Acórdãos STA

Acórdão do Supremo Tribunal Administrativo
Processo:070/12.9BELLE 0680/16
Data do Acordão:12/17/2019
Tribunal:2 SECÇÃO
Relator:PEDRO DELGADO
Descritores:IRS
MAIS VALIAS
TRIBUTAÇÃO
TRANSMISSÃO ONEROSA
IMÓVEL DESTINADO À HABITAÇÃO
HABITAÇÃO PRÓPRIA
HABITAÇÃO PERMANENTE
SUJEITO PASSIVO
AGREGADO FAMILIAR
Sumário:I - O artº 10º, nº 5 do CIRS exclui da tributação as mais valias obtidas aquando da alienação de habitação própria e permanente do sujeito passivo ou do seu agregado familiar, se houver reinvestimento na aquisição, construção ou melhoramento de outro imóvel afecto à mesma finalidade.
II - Contudo, nos termos do nº 6 do artº 10º do CIRS, existem outros requisitos a cumprir, relativos à efectiva destinação do imóvel e elencados nas suas alíneas a) a c).
III - Assim, de acordo com o a al. c) do referido normativo, se se tratar de reinvestimento na aquisição de terreno para construção, a lei exige que o adquirente inicie a construção até decorridos seis meses após o termo do prazo em que o reinvestimento deva ser efectuado e requeira a inscrição do imóvel na matriz até decorridos 24 meses sobre a data de início das obras, devendo, em qualquer caso, afectar o imóvel à sua habitação ou do seu agregado familiar até ao fim do quinto ano seguinte ao da realização, sob pena de perder o benefício da exclusão da incidência.
Nº Convencional:JSTA000P25345
Nº do Documento:SA220191217070/12
Data de Entrada:06/01/2016
Recorrente:A.... E OUTROS
Recorrido 1:AT-AUTORIDADE TRIBUTÁRIA E ADUANEIRA
Votação:UNANIMIDADE
Aditamento:
Texto Integral: Acordam na Secção do Contencioso Tributário do Supremo Tribunal Administrativo

1. Recorrem A……… e B……… da sentença do Tribunal Administrativo e Fiscal de Loulé, exarada a fls. 84 e segs., a qual julgou improcedente a impugnação do indeferimento do recurso hierárquico da decisão da reclamação graciosa referente à liquidação adicional do IRS de 2006.
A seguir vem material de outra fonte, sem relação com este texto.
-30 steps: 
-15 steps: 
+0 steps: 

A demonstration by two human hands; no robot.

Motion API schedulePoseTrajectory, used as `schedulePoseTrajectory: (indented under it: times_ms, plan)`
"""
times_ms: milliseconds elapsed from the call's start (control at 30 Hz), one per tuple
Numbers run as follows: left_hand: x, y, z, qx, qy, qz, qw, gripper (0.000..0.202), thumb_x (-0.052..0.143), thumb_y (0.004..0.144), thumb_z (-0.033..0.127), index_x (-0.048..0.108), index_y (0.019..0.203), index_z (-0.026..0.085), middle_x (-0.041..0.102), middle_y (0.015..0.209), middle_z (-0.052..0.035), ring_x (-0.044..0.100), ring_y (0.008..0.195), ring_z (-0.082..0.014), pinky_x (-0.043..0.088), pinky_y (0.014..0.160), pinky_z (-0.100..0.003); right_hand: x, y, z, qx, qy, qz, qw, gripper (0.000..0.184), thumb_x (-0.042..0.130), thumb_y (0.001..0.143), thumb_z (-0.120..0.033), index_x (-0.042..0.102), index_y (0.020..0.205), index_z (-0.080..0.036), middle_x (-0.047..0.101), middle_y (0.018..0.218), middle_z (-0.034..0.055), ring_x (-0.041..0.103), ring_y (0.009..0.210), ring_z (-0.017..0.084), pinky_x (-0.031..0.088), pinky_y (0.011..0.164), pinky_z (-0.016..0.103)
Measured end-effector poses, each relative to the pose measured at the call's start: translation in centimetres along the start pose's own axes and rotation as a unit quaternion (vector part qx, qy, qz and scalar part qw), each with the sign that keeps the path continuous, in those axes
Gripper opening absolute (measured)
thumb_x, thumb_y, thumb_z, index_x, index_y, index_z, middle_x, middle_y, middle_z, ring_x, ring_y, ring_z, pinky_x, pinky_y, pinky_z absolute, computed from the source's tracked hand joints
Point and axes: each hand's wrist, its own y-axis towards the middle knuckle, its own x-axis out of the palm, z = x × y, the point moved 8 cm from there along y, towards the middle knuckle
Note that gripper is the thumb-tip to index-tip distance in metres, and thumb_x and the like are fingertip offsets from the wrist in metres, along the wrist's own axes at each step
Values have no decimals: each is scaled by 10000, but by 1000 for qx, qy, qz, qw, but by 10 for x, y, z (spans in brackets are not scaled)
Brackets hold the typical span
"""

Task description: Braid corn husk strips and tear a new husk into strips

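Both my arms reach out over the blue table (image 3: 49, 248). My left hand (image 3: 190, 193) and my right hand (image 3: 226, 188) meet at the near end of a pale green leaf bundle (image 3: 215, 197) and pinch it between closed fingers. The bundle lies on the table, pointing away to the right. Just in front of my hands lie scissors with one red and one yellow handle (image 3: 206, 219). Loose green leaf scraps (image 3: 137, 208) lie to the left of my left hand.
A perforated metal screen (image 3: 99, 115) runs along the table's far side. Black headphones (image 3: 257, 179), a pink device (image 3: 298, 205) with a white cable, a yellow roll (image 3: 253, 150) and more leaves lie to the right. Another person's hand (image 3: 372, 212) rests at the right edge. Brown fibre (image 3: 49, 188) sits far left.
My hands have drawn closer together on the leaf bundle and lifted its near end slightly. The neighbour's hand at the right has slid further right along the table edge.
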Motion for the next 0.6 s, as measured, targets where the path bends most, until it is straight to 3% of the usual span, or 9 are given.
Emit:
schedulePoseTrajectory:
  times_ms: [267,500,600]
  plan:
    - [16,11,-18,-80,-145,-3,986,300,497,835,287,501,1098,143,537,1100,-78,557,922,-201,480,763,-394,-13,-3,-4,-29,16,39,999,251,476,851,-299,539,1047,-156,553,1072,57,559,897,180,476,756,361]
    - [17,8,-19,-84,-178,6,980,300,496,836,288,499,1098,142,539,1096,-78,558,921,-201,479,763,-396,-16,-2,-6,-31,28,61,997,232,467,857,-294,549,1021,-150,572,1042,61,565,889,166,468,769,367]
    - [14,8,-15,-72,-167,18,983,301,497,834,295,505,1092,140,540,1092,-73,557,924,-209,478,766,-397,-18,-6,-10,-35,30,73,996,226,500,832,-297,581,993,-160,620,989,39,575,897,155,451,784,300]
Terminam as suas alegações de recurso, formulando as seguintes conclusões:

«Face ao ficou exposto e considerando:
A) Que os ora recorrentes eram proprietários de um imóvel que destinavam e era sua habitação própria e permanente e do seu agregado familiar, e que o venderam em 08.02-2006;
B) Que reinvestiram o produto da venda na construção de um outro imóvel destinado a sua habitação própria e permanente e do seu agregado familiar, cujas obras iniciaram em 06-07-2006;
C) Que afectaram o imóvel construído a sua habitação própria e permanente e do seu agregado familiar em 31-07-2009;
O) Que participaram à matriz o imóvel construído apenas em 16-11-2009, depois, portanto dos 24 meses previstos na alínea c) do n° 6 do artigo 10° do CIRS e,
E) Considerando, ainda:
F) Que para haver a exclusão da tributação dos ganhos provenientes da transmissão onerosa de imóveis destinados a habitação própria e permanente do sujeito passivo e do seu agregado familiar, no caso concretamente impugnado, só se verificaria se estivessem reunidas duas das três condições previstas na citada alínea c) do n° 6 do artigo 10°, ou seja,
G) Que bastava que o início da construção tivesse ocorrido nos seis meses seguintes ao da realização, o que efectivamente aconteceu,
Ou que, em alternativa, o imóvel construído tivesse sido participado à matriz nos 24 meses seguintes ao do início das obras, o que não aconteceu,
E que
Em qualquer caso o imóvel tivesse sido afectado à habitação própria e permanente dos recorrentes e do seu agregado o familiar, facto que efectivamente aconteceu.
Nesta medida, parece claro que bastará reflectir na terceira condição que refere: - “…devendo, em qualquer caso, afectar … " (fls. 6 da douta sentença, segmento 16), para se concluir:
- Que as duas primeiras não são cumulativas, como pretende a Meritíssima Juiz no tribunal “a quo" e,
- Que a decisão proferida decorrerá de uma má interpretação do que está plasmado na referida alínea c) do n° 6 do artigo 10º do (IRS, em resultado de ter unido as duas palavras “... efectuado e requeira" ... (fls. 6 da sentença, segmento 15, por "e", em vez do “ou” e de não ter tido em apreço a expressão “ ... em qualquer caso … " (ver segmento 16, de fls.· 6, da douta sentença) plasmada na citada norma, dando a ideia nítida e clara de que está a referir-se, a uma só e não a duas, das já referidas condições. Se o legislador quisesse abranger as duas condições, com o devido respeito e salvo melhor opinião, teria dito: - “ ... em qualquer dos casos … ". Ao dizer como disse, teria pretendido dizer que bastava uma delas para que ficasse garantido o benefício pretendido.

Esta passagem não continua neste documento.